Danske Bank A/S was founded in 1871 as Den Danske Landmandsbank, Hypothek- og Vexelbank i København (The Danish Farmers' Bank, Mortgage and Exchange Bank of Copenhagen). Headquartered in Copenhagen, it is the largest bank in Denmark and a major retail bank in the northern European region with over five million retail customers.

In 2007, Danske acquired the Finnish bank, Sampo Bank, for €4.05 billion. The acquisition gave Danske Bank control of Finland’s third largest bank, but crucially included Sampo’s existing operations in the high growth areas of Lithuania, Latvia, Estonia and Russia.
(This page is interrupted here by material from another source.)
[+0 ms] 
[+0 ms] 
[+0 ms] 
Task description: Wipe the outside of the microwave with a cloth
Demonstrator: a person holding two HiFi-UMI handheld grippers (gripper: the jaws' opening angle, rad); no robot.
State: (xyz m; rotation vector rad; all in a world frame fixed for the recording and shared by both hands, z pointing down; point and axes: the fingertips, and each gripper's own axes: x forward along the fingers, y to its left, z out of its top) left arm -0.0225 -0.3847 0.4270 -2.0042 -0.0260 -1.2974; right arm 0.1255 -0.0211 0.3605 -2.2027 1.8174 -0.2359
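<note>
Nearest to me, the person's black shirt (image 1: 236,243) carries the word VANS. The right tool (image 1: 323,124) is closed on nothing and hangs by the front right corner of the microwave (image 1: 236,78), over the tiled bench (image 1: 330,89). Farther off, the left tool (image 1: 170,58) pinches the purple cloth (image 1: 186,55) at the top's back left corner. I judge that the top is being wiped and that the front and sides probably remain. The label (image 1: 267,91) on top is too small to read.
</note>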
Just months after the acquisition, Estonia’s financial regulator criticized Danske Bank for underestimating compliance risks and having problems with know-your-customer (KYC) rules. Russia’s central bank also warned Danske that the Estonian branch was being used for dubious transactions either for widespread tax evasion or money laundering to the tune of billions of rubles a month.

In 2010, Thomas Borgen, then head of international banking in charge of Estonia and later chief executive of Danske, advocated for increasing the non-resident business, which was mostly focused on customers from Russia and other ex-Soviet states. Borgen’s advocacy was in spite of serious reservations held by Danske’s executive board regarding the high level of suspicious activity reported from Estonia, but, later in 2010, managers agreed they were “comfortable” with “substantial Russian deposits” and the share of the Estonian branch’s profits coming from foreign money began to increase dramatically.

It is now clear that Danske Bank executives turned a blind eye to their own internal controls around money laundering so the bank could reap the profits from fees associated with the dubious and potentially illegal accounts in the Estonian branch.

In 2018, authorities in Denmark, Estonia, France, and the United Kingdom launched investigations related to large-scale money laundering through Danske Bank. The bank also faces a criminal investigation from the United States Department of Justice related to over €200 billion of illegal money transfer schemes involving non-resident Eastern European and Russian customers in the Bank’s Estonian Branch. It has been reported that a substantial portion of the non-resident money flow can be attributed to money laundering schemes to facilitate kleptocratic capital flight out of Russia.

Information about critical lapses in Danske’s ‘know your customer’ and anti-money laundering internal enforcement policies, and its failure to act upon both internal and external warnings of non-compliance, caused a more than a 40% decline in Danske’s stock price resulting in losses for investors measured in tens of billions of Danish kroner (billions of US dollars).